Directions for the data below: repeat exactly the lines from the one with "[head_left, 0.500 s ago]" through the one with "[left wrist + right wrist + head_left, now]", both included, and omit all pictures.

==*==

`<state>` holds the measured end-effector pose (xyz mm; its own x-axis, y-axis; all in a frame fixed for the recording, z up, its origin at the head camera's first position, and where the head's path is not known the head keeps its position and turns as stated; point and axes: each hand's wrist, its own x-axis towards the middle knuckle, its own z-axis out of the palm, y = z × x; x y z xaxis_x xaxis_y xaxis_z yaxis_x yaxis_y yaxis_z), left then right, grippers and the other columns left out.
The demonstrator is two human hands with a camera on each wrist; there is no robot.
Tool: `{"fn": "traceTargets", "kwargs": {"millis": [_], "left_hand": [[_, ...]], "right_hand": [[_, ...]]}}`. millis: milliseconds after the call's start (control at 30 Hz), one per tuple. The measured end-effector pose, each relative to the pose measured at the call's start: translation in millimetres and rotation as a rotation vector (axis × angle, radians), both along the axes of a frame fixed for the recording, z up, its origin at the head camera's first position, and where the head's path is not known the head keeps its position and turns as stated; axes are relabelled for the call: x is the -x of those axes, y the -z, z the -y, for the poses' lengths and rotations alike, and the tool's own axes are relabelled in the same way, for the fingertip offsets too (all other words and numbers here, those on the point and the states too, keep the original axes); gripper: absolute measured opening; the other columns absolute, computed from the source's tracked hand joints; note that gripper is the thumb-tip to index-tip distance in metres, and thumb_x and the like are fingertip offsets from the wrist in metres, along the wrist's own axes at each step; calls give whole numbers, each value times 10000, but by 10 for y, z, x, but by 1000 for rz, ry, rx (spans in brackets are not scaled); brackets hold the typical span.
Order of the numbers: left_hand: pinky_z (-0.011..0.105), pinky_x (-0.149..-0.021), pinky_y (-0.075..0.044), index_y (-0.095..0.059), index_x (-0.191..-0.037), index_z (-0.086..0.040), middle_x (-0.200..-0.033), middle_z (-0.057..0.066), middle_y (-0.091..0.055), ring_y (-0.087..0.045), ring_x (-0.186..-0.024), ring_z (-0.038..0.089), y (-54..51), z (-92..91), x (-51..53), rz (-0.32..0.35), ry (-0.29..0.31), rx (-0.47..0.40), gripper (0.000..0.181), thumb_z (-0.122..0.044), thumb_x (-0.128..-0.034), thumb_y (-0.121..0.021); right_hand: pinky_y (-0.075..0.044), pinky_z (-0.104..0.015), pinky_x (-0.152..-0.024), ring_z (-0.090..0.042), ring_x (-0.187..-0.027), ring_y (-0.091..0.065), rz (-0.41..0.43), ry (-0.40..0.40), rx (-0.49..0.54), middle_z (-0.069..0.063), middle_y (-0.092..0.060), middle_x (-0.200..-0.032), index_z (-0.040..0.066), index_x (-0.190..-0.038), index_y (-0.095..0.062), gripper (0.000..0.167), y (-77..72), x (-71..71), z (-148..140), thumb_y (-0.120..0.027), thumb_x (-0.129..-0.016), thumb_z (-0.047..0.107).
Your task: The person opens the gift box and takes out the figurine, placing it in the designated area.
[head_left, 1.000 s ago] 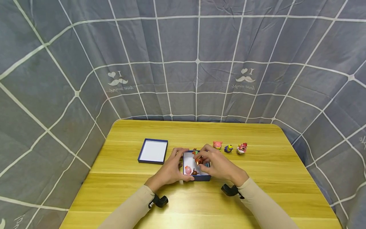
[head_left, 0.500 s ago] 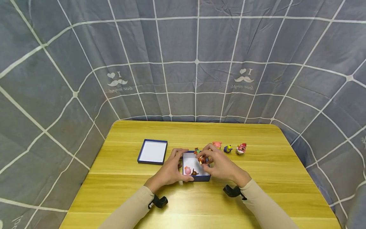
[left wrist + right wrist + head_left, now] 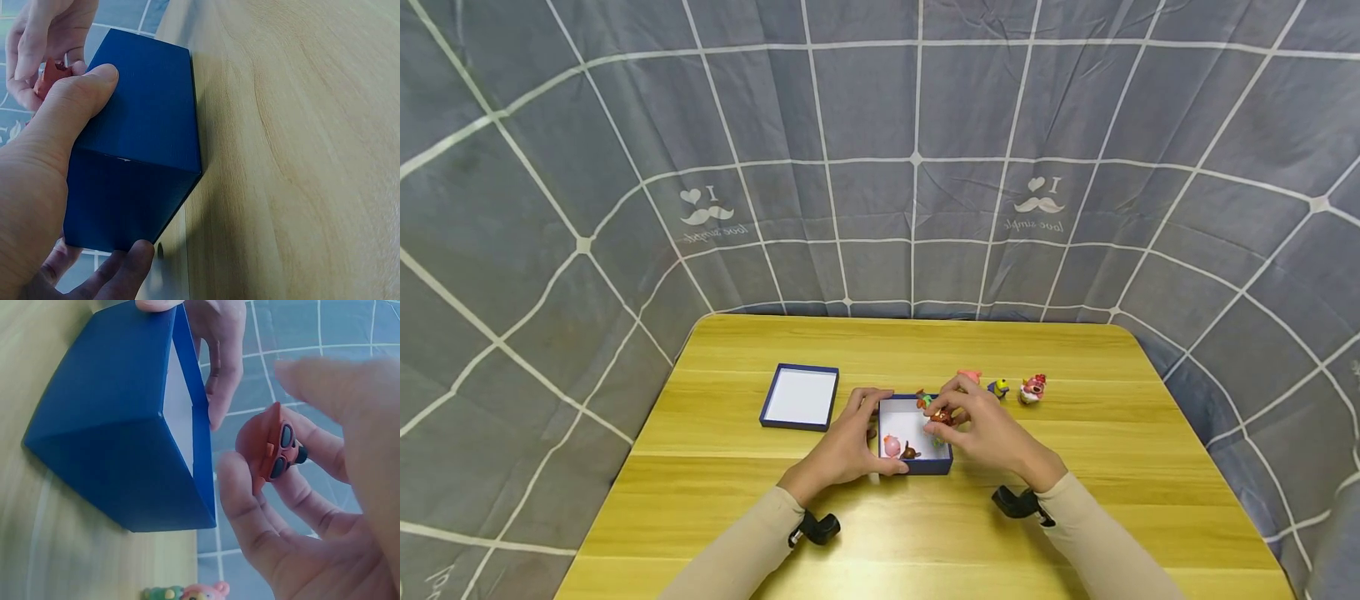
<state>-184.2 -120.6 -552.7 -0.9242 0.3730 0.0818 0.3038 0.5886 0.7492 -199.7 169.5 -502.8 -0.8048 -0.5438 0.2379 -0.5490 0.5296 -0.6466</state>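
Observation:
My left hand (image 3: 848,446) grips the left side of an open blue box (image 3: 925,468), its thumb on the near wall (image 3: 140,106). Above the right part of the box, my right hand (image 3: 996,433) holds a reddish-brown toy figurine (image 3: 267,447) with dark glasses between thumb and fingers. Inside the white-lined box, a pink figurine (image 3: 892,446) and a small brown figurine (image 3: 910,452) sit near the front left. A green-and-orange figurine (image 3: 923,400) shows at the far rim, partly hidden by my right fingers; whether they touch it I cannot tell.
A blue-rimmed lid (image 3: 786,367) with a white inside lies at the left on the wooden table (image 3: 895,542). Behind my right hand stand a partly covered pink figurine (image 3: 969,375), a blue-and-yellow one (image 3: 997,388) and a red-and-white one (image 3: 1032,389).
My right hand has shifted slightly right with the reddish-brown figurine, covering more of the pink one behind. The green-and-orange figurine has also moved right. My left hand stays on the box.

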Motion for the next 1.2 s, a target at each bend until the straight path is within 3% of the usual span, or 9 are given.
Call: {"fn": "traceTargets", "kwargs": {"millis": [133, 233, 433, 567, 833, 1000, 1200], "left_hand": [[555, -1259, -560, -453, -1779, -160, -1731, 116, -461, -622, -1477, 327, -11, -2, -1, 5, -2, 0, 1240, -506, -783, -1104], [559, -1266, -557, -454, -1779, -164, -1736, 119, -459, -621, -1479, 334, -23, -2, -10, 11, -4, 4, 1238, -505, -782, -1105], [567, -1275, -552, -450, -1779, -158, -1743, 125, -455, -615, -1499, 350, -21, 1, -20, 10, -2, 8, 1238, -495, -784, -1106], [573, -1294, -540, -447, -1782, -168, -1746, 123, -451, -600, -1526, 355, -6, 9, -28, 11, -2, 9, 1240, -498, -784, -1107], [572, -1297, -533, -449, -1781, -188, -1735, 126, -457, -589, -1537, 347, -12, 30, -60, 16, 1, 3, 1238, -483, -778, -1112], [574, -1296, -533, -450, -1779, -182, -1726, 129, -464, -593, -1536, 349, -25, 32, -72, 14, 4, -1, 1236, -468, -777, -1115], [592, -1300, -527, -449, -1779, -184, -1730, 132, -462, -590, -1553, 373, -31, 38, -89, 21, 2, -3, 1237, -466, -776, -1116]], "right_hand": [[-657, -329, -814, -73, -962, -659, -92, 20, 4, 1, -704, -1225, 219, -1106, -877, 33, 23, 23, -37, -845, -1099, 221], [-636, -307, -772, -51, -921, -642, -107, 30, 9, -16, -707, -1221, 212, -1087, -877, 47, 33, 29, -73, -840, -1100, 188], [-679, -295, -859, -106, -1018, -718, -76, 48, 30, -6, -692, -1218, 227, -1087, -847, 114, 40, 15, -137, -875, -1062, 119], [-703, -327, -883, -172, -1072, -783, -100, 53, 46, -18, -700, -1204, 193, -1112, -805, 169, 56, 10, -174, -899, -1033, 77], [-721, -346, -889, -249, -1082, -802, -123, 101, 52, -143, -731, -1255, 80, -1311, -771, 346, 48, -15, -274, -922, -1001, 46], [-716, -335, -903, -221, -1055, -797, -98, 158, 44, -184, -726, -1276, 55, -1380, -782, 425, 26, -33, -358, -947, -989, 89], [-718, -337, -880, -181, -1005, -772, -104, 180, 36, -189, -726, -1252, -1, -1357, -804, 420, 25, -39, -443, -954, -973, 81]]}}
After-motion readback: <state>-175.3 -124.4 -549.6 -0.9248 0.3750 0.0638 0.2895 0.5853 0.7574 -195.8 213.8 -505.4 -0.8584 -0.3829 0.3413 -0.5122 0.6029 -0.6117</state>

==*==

# [WRITTEN ANSWER]
[head_left, 0.500 s ago] 
[left wrist + right wrist + head_left, now] 

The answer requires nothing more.